Case Studies Understanding community needs for services and communication

Case study

How Richmond and Wandsworth Borough Councils better understand community needs for services and communication

London Borough of Richmond upon Thames logo

Summary

Wandsworth Council is a London borough in the southwest of the capital. It includes a diverse population across the settlements of Battersea, Putney, Tooting and Wandsworth Town. The council looks after the needs of around 330,000 residents.

The London Borough of Richmond upon Thames is Wandsworth’s neighbour to the west. It’s the only London borough that straddles the river Thames and includes the settlements of Barnes, East Sheen, Hampton, Kingston, Richmond, Teddington and Twickenham. The council serves a population of around 200,000.

The two boroughs have created a unique shared staffing model to deliver more innovative, flexible, effective and efficient public services across their joint catchments. The insight and analytics team provides data insight for all council functions in the combined areas.

Company size

5,000+

Industry

Non-Profit

Products used

Challenge

Understanding communities

The councils’ insight and analytics team was keen to serve its diverse population better by understanding more about different households and how council services and initiatives could best support them.

Like all councils, Richmond and Wandsworth’s remit spans many public services, campaigns and activities. Insight and Analytics Manager, Salman Klar, and Intelligence Analyst, Emily Heades, saw the vast potential in CACI’s Acorn dataset to better inform decision making and communication in the boroughs. Emily says: “We had a free trial access to the data over the summer, which CACI was offering to help councils with Covid related challenges. We started using Acorn, Household Acorn and Wellbeing Acorn.”

Solution

Salman, Emily and the team were immediately able to make use of the data. Salman explains: “We first used if for our digital exclusion work in May. Because of the pandemic, all our council services and messaging needed to go digital. So it was really important for us to know who would have digital access, laptops and connectivity for remote schooling and access to essential services and information.

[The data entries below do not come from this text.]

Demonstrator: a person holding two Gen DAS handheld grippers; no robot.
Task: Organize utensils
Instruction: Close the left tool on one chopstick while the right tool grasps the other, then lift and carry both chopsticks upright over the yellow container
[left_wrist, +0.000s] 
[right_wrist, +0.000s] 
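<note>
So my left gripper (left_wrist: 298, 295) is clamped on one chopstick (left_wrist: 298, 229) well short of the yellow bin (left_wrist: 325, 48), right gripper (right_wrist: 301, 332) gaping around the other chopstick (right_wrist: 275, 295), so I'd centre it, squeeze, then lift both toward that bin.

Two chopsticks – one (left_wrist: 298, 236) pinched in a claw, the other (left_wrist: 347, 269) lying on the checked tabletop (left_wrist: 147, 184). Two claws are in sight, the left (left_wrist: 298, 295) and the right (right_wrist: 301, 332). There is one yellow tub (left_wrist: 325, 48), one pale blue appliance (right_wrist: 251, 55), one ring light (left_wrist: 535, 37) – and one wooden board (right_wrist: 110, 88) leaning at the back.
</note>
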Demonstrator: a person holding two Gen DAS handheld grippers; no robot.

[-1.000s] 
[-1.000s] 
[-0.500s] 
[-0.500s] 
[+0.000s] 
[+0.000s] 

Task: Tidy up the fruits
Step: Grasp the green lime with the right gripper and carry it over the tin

“We serve over half a million residents. To communicate with them all effectively, we needed to know who would respond to an email and who could only be reached by a letter or leaflet through the door.”

This use case demonstrated the value of the data to Richmond and Wandsworth Councils. The team confirmed an annual subscription to the datasets and the Acorn Profiler analysis tool. CACI ran virtual training sessions for council users to build awareness about the scope and potential uses of the data as well as to transfer specific skills for using the Profiler tool.

Results

The report compiled by Emily in the spring about digital exclusion used CACI’s household Acorn data to reveal groups of residents who were potentially disadvantaged, because they couldn’t connect to online services, information and support. Immediately, the councils were able to share these insights with organisations via the community engagement team, who used it as evidence in funding bids for officers to help residents connect digitally.

Emily and the team have also used Acorn postcode data to help identify homes in the boroughs that might be eligible for the Government’s Green Homes Grant, based on income indicators. The methodology and evidence helped secure over £500,000 of central government funding for each borough. This is being distributed to the least energy efficient households through a local grant scheme covering up to £10,000 of carbon emission reduction works per home.

The councils used Acorn data to understand characteristics that influence residents’ propensity to generate food waste. Emily says: “A survey was commissioned into what households in the borough are throwing away. The specialist firm that provided it had broken the findings down by Acorn type. Now that we have the dataset too, we’ve been able to explore more deeply to help us build a communications strategy to reduce food waste, targeting households that generate the most with relevant and useful guidance and encouragement.”

The objective, trusted evidence that Acorn insights provide gives the councils better insights into the needs of residents. Salman adds: “We had so many requests for the data to help our teams adapt their communications and services during the pandemic. We’re continually finding more ways to use it to serve residents better by understanding their needs and lifestyles.”